Extracted records:
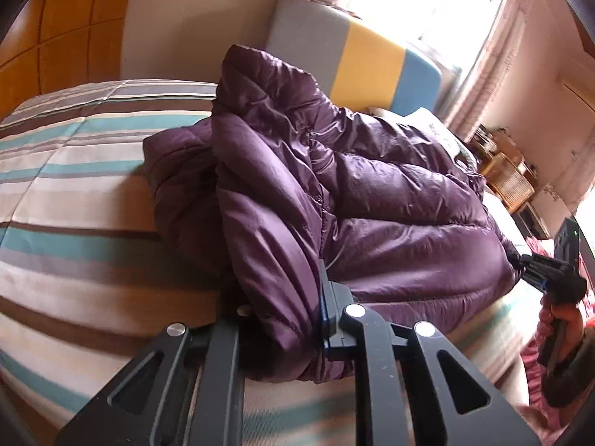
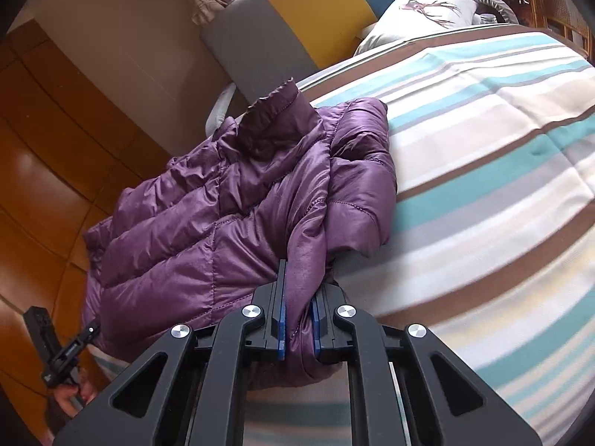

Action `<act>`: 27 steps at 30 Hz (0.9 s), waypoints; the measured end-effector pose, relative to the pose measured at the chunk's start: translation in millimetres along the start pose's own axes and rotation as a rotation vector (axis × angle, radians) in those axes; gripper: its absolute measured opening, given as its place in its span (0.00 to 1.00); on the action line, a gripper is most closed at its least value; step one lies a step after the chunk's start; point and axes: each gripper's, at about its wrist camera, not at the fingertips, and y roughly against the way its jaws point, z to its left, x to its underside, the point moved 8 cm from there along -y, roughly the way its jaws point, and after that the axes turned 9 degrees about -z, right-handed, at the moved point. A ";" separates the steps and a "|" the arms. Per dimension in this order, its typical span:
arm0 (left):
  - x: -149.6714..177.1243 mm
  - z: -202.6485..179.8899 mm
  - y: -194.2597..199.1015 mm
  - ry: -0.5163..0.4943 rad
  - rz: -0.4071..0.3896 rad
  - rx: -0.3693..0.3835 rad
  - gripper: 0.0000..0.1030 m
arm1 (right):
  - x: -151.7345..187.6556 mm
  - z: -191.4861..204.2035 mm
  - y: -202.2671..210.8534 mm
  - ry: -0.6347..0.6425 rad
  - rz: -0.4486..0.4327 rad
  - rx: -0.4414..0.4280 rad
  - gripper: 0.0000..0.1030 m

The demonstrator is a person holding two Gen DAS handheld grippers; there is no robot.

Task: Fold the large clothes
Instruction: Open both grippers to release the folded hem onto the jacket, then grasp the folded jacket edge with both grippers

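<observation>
Nearest to us in the left wrist view is the left gripper (image 1: 286, 319), and its jaws are clamped on a thick bunch of the purple puffer jacket (image 1: 334, 186) at the jacket's near edge. One finger is pretty much buried under the fabric, so we only get a clean look at the other one. Moving right, the jacket sits in a lumpy heap on the striped bedspread (image 1: 74, 193), with one layer already flopped over another. Far right in that view we can spot the right gripper (image 1: 520, 260) biting the other near corner, with a hand (image 1: 561, 319) on its handle.

Over in the right wrist view, the same right gripper (image 2: 299, 327) has its blue pads squeezed onto a fold of purple cloth, so that's a firm grab too. The jacket's collar sticks up at the far end, and there's a pillow (image 2: 427, 11) further back on the right.

Progress-wise, we'd say it's partway: the jacket looks doubled over once, but it's puffy and uneven. Both near corners are gripped, so our guess is another fold toward the far side comes next, then some flattening.
</observation>
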 end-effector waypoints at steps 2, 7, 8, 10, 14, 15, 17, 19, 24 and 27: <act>7.4 -4.2 11.1 -0.010 0.005 0.012 0.13 | 6.4 -2.1 12.8 0.009 0.009 -0.004 0.09; 19.8 -5.4 30.3 -0.029 0.001 -0.030 0.52 | 23.8 -8.6 34.6 -0.002 0.033 -0.008 0.12; 17.2 -5.0 35.2 -0.020 -0.021 -0.034 0.59 | 21.9 -8.8 36.0 0.010 0.025 0.006 0.16; 7.0 -4.8 47.4 -0.016 -0.079 -0.063 0.74 | 13.5 -9.4 41.0 0.047 -0.011 0.057 0.41; -27.5 -10.8 70.6 -0.029 -0.212 -0.143 0.88 | -16.8 9.8 52.3 0.112 -0.148 0.081 0.61; -35.4 -13.9 68.9 -0.028 -0.216 -0.136 0.90 | -23.3 21.4 48.5 0.140 -0.153 0.062 0.61; -49.0 -26.5 59.3 -0.037 -0.209 -0.117 0.91 | -30.0 41.0 33.9 0.172 -0.126 0.027 0.61; -59.8 -42.1 40.2 -0.074 -0.182 -0.118 0.91 | -29.8 58.4 12.8 0.193 -0.072 -0.001 0.61; -70.9 -74.6 -16.1 -0.169 -0.077 -0.134 0.91 | -15.5 82.2 -28.1 0.278 0.022 0.056 0.61; -61.0 -79.2 -45.6 -0.202 -0.002 -0.144 0.84 | -9.0 80.5 -47.0 0.293 0.061 0.098 0.53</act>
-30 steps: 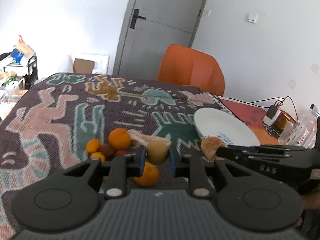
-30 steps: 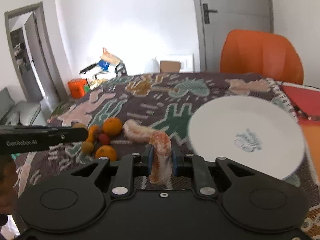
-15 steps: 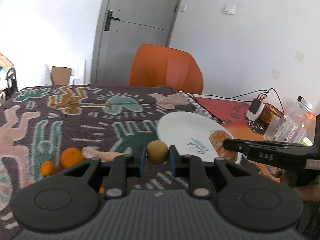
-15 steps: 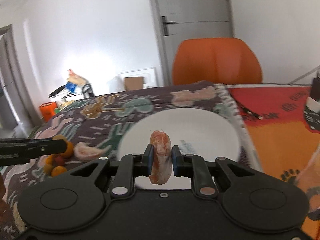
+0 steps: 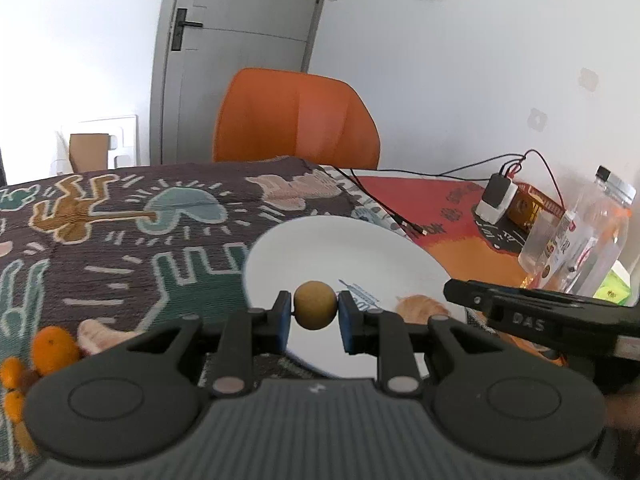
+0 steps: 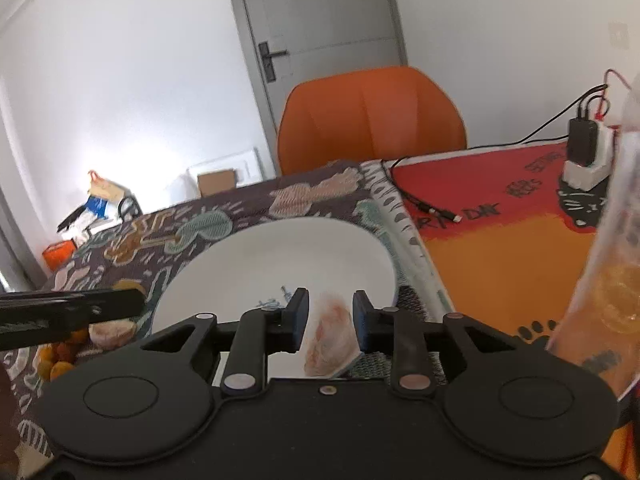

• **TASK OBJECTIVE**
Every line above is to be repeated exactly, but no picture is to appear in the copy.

• **RESPONSE BELOW**
Action `<act>`: 27 steps at 30 Hz (0.9 s), waypoints; the measured end-effector pose, relative to the pose measured at the chunk's start: translation in millimetres along the start pose's own axes and rotation as a rotation vector (axis × angle, radians) in those axes; gripper: its absolute measured opening, given as its place in its span (0.00 to 1.00); on the action line, a gripper is most closed at its least value; step one lies a step after the chunk's start; point and axes: each gripper's, at about its wrist camera, not at the fingertips, and y roughly against the way its jaws point, z to its left, x to its underside, the point moved 8 cm from there along -y, roughly the way its jaws point, and after that the axes turned 9 degrees about -z, right-handed, at the moved point. A ";" separates the steps and a "|" the arms. Per dimension in this order, its typical span:
arm0 (left):
  - x: -149.6714..177.1243 mm
  - z: -202.6485..179.8899 mm
  - y: -194.2597..199.1015 mm
  - ry: -0.5163..0.4943 rad
  - rz: -0.4071..0.3896 rad
  - rx: -0.3693..0.3835 rad
  - gripper: 0.0000..0.1030 m
arm1 (right):
  - x: -151.7345..187.6556 mm
  - z: -191.4861..204.2035 mm
  - y: -202.2671..210.8534 mm
  - ry: -0.6347..0.6425 rad
  - rz: -0.4486..0.4327 rad
  - rx: -0.4414..0.4280 rad
  - gripper: 0.0000..0.1030 m

The demonstrator is a person holding two Gen DAS handheld grippers; there is no robot.

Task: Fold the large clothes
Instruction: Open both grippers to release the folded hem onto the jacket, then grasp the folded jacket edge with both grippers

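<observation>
Nearest to us in the left wrist view is the left gripper (image 1: 286, 319), and its jaws are clamped on a thick bunch of the purple puffer jacket (image 1: 334, 186) at the jacket's near edge. One finger is pretty much buried under the fabric, so we only get a clean look at the other one. Moving right, the jacket sits in a lumpy heap on the striped bedspread (image 1: 74, 193), with one layer already flopped over another. Far right in that view we can spot the right gripper (image 1: 520, 260) biting the other near corner, with a hand (image 1: 561, 319) on its handle.

Over in the right wrist view, the same right gripper (image 2: 299, 327) has its blue pads squeezed onto a fold of purple cloth, so that's a firm grab too. The jacket's collar sticks up at the far end, and there's a pillow (image 2: 427, 11) further back on the right.

Progress-wise, we'd say it's partway: the jacket looks doubled over once, but it's puffy and uneven. Both near corners are gripped, so our guess is another fold toward the far side comes next, then some flattening.
</observation>
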 end-effector waypoints at steps 2, 7, 8, 10, 14, 15, 17, 19, 24 and 27: <act>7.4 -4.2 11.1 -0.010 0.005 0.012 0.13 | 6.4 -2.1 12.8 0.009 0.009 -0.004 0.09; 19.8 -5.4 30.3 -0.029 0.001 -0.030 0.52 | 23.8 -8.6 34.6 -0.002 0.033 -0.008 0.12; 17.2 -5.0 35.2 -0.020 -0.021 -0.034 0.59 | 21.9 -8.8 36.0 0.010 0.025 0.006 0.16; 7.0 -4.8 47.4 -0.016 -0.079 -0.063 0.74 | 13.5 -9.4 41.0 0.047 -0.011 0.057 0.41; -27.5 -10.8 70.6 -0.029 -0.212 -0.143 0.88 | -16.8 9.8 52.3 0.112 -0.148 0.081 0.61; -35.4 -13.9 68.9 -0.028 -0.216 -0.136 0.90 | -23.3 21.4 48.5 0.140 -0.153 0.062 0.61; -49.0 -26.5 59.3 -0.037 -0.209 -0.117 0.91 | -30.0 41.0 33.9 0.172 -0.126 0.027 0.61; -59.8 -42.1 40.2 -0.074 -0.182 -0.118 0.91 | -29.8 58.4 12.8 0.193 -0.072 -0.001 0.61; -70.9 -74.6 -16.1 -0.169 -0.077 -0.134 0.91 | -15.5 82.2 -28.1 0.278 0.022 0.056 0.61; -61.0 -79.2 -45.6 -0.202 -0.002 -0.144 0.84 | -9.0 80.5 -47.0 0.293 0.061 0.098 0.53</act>
-30 steps: 
-30 steps: 
-15 steps: 
-15 steps: 
+0 steps: 
+0 steps: 

The full output has been given.